Le Taioro de ma Mère.
"Cette préparation vivante commence avec la noix de coco râpée, que l'on fait fermenter avec du jus de têtes de chevrettes. Le secret réside dans la fraîcheur : le tout est recouvert de feuilles de purau et gardé au frais le temps que la magie opère.Une fois la fermentation accomplie, on y ajoute de l'oignon vert et on assaisonne selon son goût. On peut le déguster nature, ou le mélanger avec du bénitier, du burgos ou du poisson cru."

Huna : Le Secret de ma Mère
"Elle me disait toujours que le Taioro ne fermente pas seulement avec le coco et les chevrettes, mais avec l'humeur de celle qui le prépare. Si tu es pressée ou en colère, le coco tournera mal. Pour que la fermentation soit douce, il faut cuisiner en chantant, ou au moins en souriant. C’est le secret de la 'Main Heureuse'."


Le Miti Hue : La Douceur de l'Omoto

"Pour préparer cette sauce crémeuse qui accompagne chaque plat tahitien, tout commence avec le Omoto, la chair ferme du coco vert. Après avoir extrait l'amande avec le Paaro, on la cuit à feu doux. Le secret de la fermentation réside dans le jus de têtes de chevrettes (ici, 4 têtes pour 6 cocos).

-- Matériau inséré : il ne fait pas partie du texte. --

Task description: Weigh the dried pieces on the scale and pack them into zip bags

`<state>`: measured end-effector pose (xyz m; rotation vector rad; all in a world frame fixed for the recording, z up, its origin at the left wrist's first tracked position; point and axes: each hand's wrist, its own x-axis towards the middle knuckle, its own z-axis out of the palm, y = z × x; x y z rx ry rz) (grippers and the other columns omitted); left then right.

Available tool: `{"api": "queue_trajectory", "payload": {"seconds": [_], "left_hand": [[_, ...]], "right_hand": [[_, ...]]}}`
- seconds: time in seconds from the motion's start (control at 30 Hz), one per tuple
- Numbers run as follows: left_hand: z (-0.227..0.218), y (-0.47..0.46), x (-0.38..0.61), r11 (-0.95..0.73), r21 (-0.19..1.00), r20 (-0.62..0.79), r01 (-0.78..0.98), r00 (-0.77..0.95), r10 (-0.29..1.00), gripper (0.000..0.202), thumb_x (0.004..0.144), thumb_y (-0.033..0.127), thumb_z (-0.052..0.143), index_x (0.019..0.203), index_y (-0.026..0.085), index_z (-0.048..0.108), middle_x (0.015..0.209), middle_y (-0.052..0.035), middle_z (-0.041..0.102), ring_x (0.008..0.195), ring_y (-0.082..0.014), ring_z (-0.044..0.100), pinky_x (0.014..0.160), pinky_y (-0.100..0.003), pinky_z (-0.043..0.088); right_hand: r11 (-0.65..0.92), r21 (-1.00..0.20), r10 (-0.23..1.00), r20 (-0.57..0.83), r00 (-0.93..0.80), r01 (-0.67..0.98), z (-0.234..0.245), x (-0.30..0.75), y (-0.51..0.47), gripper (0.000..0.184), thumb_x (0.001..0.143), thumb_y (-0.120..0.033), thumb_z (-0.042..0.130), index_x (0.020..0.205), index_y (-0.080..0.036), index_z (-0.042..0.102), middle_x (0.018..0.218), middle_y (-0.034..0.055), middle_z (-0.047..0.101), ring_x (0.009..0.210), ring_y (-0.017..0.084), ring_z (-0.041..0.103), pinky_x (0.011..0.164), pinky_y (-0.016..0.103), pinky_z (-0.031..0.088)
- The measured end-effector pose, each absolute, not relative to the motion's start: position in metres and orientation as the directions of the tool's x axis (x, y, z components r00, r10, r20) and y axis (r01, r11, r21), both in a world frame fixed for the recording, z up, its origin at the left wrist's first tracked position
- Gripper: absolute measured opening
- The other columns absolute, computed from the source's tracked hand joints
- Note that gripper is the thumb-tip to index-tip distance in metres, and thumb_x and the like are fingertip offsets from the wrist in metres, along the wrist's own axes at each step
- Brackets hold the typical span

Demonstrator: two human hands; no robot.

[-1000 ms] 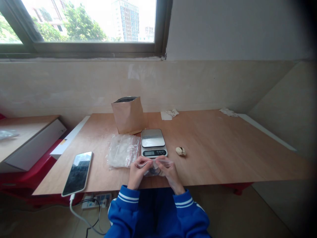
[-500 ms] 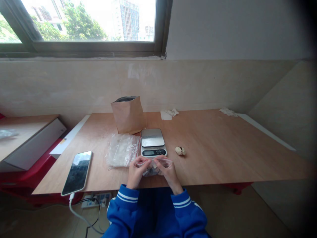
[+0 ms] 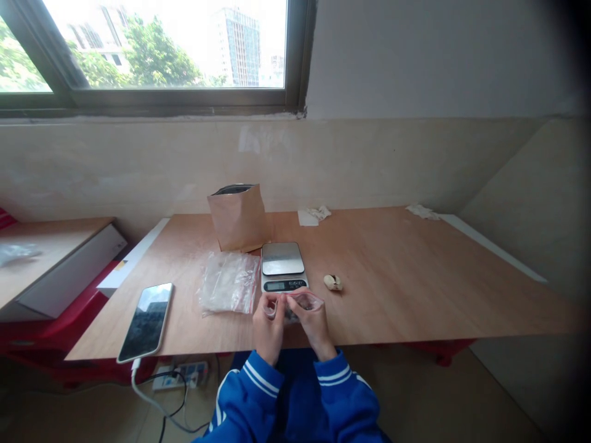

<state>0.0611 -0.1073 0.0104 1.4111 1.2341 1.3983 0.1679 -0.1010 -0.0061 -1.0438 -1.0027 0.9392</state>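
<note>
A small clear zip bag (image 3: 305,300) with a red strip along its mouth is pinched between my two hands at the table's front edge. My left hand (image 3: 269,326) is closed on the bag's left side, its thumb near the middle of the mouth. On the right side, my right hand (image 3: 311,320) grips the rim with thumb and fingers. Small greyish pieces sit inside the bag, mostly hidden by my fingers. Just beyond my hands stands a kitchen scale (image 3: 282,261) with a bare steel plate; its display reading is too small to tell.
Left of the scale lies a stack of clear plastic bags (image 3: 229,283), with an open brown paper pouch (image 3: 237,218) upright behind. A charging phone (image 3: 146,323) rests at the left edge. A small cream-coloured object (image 3: 332,282) lies right of the scale. Crumpled tissue (image 3: 319,213) is at the back.
My left hand has moved right and turned more upright, its thumb now close to my right thumb. The bag's mouth looks more bunched. The view has shifted slightly.
</note>
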Motion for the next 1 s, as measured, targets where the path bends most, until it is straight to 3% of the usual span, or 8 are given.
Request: {"api": "queue_trajectory", "payload": {"seconds": [0.13, 0.37, 0.5, 0.6, 0.73, 0.87, 1.0], "left_hand": [[0.016, -0.108, 0.059, -0.231, 0.966, 0.241, 0.113, -0.081, 0.967, 0.025, 0.081, 0.043, 0.063, 0.077, 0.018, 0.062, 0.072, -0.0026, 0.062, 0.07, -0.0156, 0.058, 0.068, -0.025, 0.045], [0.034, -0.101, 0.049, 0.059, 0.964, -0.048, -0.259, 0.048, 0.998, 0.04, 0.075, 0.053, 0.065, 0.076, 0.013, 0.067, 0.071, -0.0061, 0.07, 0.062, -0.0184, 0.065, 0.059, -0.028, 0.051], [0.033, -0.1, 0.052, 0.17, 0.912, -0.168, -0.373, 0.039, 0.985, 0.045, 0.075, 0.058, 0.062, 0.077, 0.013, 0.068, 0.069, -0.0061, 0.072, 0.058, -0.0193, 0.067, 0.053, -0.028, 0.051], [0.027, -0.097, 0.053, 0.197, 0.887, -0.206, -0.418, 0.023, 0.978, 0.05, 0.077, 0.06, 0.059, 0.086, 0.013, 0.069, 0.074, -0.0074, 0.073, 0.065, -0.0208, 0.069, 0.059, -0.03, 0.053], [0.022, -0.092, 0.046, 0.197, 0.909, -0.174, -0.368, 0.096, 0.98, 0.066, 0.082, 0.069, 0.041, 0.097, 0.011, 0.071, 0.085, -0.0126, 0.074, 0.084, -0.0237, 0.069, 0.075, -0.034, 0.053], [0.027, -0.087, 0.025, 0.071, 0.985, -0.044, -0.155, 0.176, 0.983, 0.07, 0.087, 0.067, 0.027, 0.105, 0.016, 0.071, 0.106, -0.0119, 0.071, 0.096, -0.0242, 0.064, 0.086, -0.037, 0.049], [0.038, -0.079, -0.003, -0.045, 0.999, 0.044, 0.014, 0.063, 0.997, 0.056, 0.09, 0.057, 0.033, 0.104, 0.017, 0.07, 0.111, -0.0108, 0.068, 0.093, -0.0227, 0.063, 0.083, -0.036, 0.047]], "right_hand": [[0.237, -0.962, 0.942, 0.193, 0.275, -0.135, -0.002, 0.17, -0.104, 0.018, 0.074, -0.037, 0.071, 0.074, -0.019, 0.068, 0.071, 0.0016, 0.069, 0.067, 0.016, 0.063, 0.062, 0.027, 0.05], [0.156, -0.974, 0.984, 0.139, 0.11, -0.165, 0.008, 0.19, -0.11, 0.035, 0.08, -0.051, 0.062, 0.077, -0.019, 0.076, 0.075, 0.006, 0.074, 0.074, 0.024, 0.068, 0.074, 0.036, 0.053], [0.15, -0.958, 0.988, 0.134, 0.079, -0.245, 0.01, 0.19, -0.108, 0.046, 0.083, -0.058, 0.055, 0.08, -0.018, 0.076, 0.08, 0.0075, 0.074, 0.076, 0.026, 0.069, 0.074, 0.037, 0.053], [0.114, -0.936, 0.99, 0.08, 0.113, -0.332, 0.008, 0.184, -0.108, 0.052, 0.083, -0.063, 0.051, 0.084, -0.017, 0.075, 0.079, 0.0085, 0.074, 0.075, 0.026, 0.07, 0.069, 0.036, 0.055], [0.034, -0.934, 0.987, -0.026, 0.161, -0.356, 0.005, 0.189, -0.108, 0.071, 0.083, -0.074, 0.033, 0.079, -0.017, 0.074, 0.069, 0.0098, 0.072, 0.069, 0.025, 0.07, 0.062, 0.033, 0.055], [0.027, -0.96, 0.932, -0.077, 0.354, -0.278, 0.019, 0.234, -0.085, 0.07, 0.08, -0.075, 0.038, 0.073, -0.014, 0.072, 0.066, 0.0112, 0.071, 0.061, 0.023, 0.068, 0.057, 0.033, 0.054], [0.093, -0.993, 0.688, 0.011, 0.726, -0.073, 0.037, 0.31, -0.032, 0.065, 0.081, -0.072, 0.04, 0.073, -0.013, 0.066, 0.063, 0.0086, 0.068, 0.056, 0.02, 0.065, 0.053, 0.032, 0.052]]}}
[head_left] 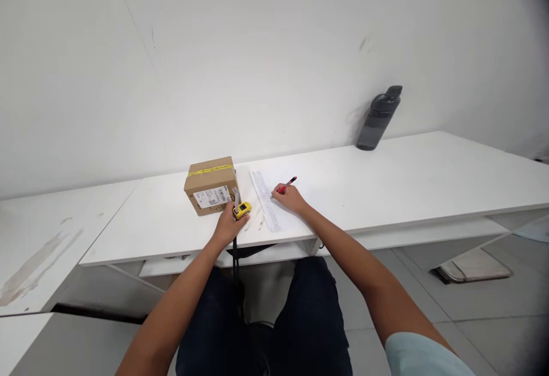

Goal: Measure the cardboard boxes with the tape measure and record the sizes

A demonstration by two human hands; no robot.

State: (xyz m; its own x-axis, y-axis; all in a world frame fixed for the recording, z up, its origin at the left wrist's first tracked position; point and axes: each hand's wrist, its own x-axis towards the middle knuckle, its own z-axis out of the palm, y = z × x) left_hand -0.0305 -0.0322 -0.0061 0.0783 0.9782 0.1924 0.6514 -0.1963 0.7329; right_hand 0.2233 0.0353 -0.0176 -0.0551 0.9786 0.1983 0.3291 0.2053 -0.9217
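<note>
My left hand [229,226] is closed around a yellow tape measure [242,210], in front of the cardboard box [210,179]. A short grey strip, perhaps the end of the tape, rises from it by the box's corner. Yellow tape runs across the box's top, and a white printed label [213,197] is on its front. In my right hand [289,198] is a red pen [287,185], its tip down on a sheet of paper [268,207] covered in small writing. The writing is too small to read.
A dark water bottle [377,121] stands by the wall at the back right of the white table [407,187]. Below the tabletop runs a shelf [377,242] with a black item on it. A flat, light-coloured object [478,265] lies low on the right. Brown smears mark the left table section [26,221].
</note>
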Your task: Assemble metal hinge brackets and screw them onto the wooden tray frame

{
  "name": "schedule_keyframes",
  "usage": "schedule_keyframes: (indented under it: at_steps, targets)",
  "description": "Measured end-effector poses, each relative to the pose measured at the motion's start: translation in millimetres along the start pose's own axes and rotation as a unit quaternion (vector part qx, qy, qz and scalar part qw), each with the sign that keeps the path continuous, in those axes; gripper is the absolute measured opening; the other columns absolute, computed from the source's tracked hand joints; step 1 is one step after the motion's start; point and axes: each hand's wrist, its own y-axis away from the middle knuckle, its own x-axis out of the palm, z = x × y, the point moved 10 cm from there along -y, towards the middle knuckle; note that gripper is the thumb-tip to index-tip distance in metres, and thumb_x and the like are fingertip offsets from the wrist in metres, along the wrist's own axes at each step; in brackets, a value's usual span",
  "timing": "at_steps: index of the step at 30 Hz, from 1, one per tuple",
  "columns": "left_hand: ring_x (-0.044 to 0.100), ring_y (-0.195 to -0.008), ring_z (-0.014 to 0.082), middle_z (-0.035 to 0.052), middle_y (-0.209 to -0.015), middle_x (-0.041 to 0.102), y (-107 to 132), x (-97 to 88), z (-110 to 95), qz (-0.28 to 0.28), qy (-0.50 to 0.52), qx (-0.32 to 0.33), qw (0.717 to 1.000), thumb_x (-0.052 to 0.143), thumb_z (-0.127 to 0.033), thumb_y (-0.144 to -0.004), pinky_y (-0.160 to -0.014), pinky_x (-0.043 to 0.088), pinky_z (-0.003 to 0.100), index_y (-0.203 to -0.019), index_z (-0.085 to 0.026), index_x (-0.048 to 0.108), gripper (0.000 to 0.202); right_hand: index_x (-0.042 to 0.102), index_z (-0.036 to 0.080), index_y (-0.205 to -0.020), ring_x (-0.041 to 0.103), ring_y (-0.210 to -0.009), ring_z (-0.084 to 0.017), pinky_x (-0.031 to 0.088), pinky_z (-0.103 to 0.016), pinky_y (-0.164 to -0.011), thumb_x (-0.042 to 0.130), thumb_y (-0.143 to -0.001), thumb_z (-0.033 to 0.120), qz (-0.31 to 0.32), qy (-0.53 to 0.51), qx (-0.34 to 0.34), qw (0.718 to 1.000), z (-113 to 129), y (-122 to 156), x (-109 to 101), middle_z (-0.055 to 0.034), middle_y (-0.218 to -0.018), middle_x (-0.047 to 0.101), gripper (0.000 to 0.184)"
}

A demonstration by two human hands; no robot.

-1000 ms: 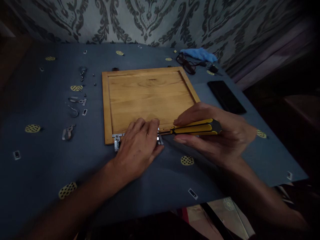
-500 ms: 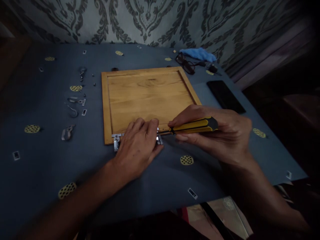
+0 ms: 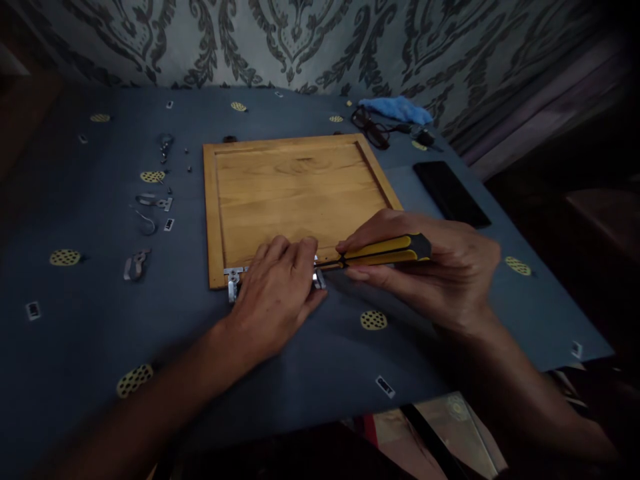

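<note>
A wooden panel (image 3: 300, 200) with a raised frame lies flat on the cloth. At its near edge sit shiny metal fittings that look like latches: one (image 3: 233, 283) shows left of my left hand (image 3: 275, 290), another (image 3: 319, 279) pokes out on the hand's right. My left fingers bend over the panel's edge, closed on this right fitting, with the tips hidden. In my right hand (image 3: 435, 273) is a yellow-and-black screwdriver (image 3: 387, 251), gripped by its handle and lying nearly level. Its shaft points left to the fitting; the tip is hidden by my left fingers.
Loose metal fittings (image 3: 136, 265), a curved metal piece (image 3: 145, 223) and small screws (image 3: 189, 169) lie left of the panel. A black phone (image 3: 451, 193), glasses (image 3: 371, 127) and a blue cloth (image 3: 397, 109) lie to the right. The patterned wall (image 3: 280, 40) rises behind.
The screwdriver's handle and my right hand have shifted very slightly left. My left hand and the panel look the same.
</note>
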Motion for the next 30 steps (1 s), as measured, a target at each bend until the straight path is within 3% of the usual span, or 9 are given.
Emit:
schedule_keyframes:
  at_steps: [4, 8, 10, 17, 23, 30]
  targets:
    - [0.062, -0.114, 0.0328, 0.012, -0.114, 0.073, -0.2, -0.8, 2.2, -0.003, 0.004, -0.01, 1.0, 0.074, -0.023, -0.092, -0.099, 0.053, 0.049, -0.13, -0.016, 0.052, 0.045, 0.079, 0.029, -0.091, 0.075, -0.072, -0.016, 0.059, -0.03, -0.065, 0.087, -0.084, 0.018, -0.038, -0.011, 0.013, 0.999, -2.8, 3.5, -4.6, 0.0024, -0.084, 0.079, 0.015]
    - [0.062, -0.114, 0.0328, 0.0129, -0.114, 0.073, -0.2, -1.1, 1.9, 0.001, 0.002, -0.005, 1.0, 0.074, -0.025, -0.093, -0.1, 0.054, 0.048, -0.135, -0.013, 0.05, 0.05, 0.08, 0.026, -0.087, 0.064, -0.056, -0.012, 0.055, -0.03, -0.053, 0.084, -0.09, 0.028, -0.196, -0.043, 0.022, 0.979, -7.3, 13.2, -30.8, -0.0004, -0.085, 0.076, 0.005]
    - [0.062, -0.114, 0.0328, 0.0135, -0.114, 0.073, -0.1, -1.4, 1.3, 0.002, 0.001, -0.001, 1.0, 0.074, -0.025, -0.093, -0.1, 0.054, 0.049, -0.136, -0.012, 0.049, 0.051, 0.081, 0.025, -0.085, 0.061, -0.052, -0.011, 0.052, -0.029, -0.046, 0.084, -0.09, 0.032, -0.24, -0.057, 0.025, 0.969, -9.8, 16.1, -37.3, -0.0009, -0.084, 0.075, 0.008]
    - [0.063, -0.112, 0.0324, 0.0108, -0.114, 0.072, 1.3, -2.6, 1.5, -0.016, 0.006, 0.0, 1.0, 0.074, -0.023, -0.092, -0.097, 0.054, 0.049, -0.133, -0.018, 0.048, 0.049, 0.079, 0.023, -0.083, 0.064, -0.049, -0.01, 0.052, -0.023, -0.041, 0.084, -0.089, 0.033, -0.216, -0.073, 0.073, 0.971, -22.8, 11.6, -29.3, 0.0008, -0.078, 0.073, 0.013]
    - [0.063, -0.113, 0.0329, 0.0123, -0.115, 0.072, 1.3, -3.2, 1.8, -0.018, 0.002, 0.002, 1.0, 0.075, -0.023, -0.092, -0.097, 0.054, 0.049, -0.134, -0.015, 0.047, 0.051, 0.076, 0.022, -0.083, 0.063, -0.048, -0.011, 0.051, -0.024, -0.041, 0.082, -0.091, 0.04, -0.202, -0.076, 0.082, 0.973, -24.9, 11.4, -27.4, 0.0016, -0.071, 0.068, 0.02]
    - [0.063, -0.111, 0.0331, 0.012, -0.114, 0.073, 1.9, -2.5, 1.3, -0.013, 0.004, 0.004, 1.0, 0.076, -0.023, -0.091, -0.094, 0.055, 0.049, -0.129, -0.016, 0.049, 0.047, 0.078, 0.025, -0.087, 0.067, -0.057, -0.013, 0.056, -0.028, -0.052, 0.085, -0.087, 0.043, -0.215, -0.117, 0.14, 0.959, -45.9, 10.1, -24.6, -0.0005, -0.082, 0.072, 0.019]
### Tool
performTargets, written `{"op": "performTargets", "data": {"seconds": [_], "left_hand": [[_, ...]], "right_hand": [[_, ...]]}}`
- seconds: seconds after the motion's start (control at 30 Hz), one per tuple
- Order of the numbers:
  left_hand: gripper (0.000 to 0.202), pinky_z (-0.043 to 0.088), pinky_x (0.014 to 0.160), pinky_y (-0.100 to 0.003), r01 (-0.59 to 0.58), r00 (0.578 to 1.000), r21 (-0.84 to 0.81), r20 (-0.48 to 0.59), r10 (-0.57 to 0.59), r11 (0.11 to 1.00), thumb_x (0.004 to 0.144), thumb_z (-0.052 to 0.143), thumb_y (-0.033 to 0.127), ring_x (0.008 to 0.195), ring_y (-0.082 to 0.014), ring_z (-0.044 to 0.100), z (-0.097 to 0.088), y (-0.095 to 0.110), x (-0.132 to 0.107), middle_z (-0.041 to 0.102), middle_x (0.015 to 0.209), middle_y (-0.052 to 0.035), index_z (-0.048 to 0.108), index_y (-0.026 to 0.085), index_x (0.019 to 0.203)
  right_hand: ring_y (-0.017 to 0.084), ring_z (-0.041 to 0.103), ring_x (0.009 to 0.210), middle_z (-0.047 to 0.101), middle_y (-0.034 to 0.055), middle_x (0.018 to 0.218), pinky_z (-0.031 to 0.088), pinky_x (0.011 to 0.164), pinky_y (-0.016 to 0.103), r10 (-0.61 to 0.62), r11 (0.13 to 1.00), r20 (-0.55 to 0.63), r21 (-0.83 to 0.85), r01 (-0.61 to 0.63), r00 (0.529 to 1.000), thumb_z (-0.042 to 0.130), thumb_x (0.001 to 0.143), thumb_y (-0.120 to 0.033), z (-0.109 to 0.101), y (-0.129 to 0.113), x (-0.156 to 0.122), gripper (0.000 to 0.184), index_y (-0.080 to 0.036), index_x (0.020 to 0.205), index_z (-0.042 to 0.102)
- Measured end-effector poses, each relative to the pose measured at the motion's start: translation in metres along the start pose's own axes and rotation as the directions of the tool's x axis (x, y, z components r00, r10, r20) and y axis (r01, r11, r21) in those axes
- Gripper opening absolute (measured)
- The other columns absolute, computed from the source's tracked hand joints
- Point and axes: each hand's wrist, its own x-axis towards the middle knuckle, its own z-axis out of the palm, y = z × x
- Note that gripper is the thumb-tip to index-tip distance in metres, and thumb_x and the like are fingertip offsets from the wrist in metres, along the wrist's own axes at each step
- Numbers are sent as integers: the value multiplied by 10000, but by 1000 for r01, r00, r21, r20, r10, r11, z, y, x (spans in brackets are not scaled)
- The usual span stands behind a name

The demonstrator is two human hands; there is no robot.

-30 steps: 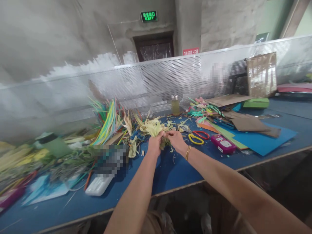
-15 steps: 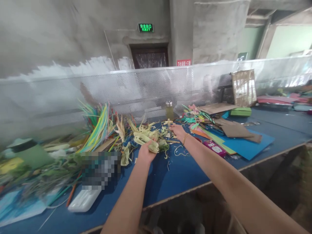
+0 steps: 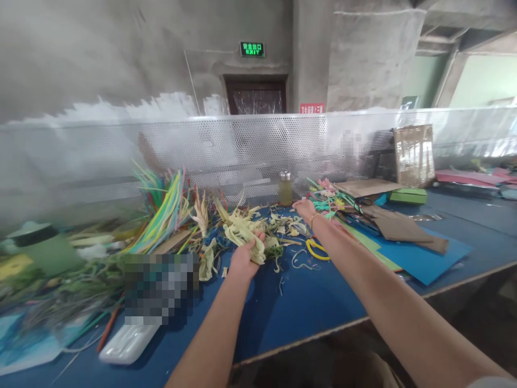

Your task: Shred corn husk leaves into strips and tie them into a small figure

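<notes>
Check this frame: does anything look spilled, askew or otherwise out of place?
Yes: pale scraps lie strewn on the blue table between the left hand, holding a pale husk-like bundle, and the right hand. They look like litter, loose and unsorted. A pixelated patch hides something leftward.

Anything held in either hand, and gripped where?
The left hand holds the pale husk bundle by its near end; whether the right hand holds anything cannot be told.

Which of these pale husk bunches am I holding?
The large husk bunch in your left hand; the upright bunch and drooping bunch farther left aren't held.
</notes>
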Motion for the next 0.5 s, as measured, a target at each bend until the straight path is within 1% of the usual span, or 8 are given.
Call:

Une fois le coco refroidi, on y mêle ce précieux liquide avant de le laisser reposer deux jours dans l'obscurité. Passé ce temps, le mélange est rincé, mixé, puis allongé d'eau jusqu'à obtenir la consistance parfaite."

Huna : Mon Secret Végétal
"Parce que l'Esprit Fare Maheata est un accueil qui s'ouvre à tous, j'ai découvert une alternative précieuse. Pour ceux qui ne consomment pas de produits de la mer, vous pouvez remplacer le jus de chevrettes par de l'ail. C'est mon astuce secrète : l'ail possède cette force capable d'activer la fermentation et de donner au Miti Hue (comme au Taioro) une profondeur unique, tout en respectant une alimentation végétalienne. C'est ainsi que l'héritage de ma mère continue de voyager et de s'adapter, sans jamais perdre son souffle."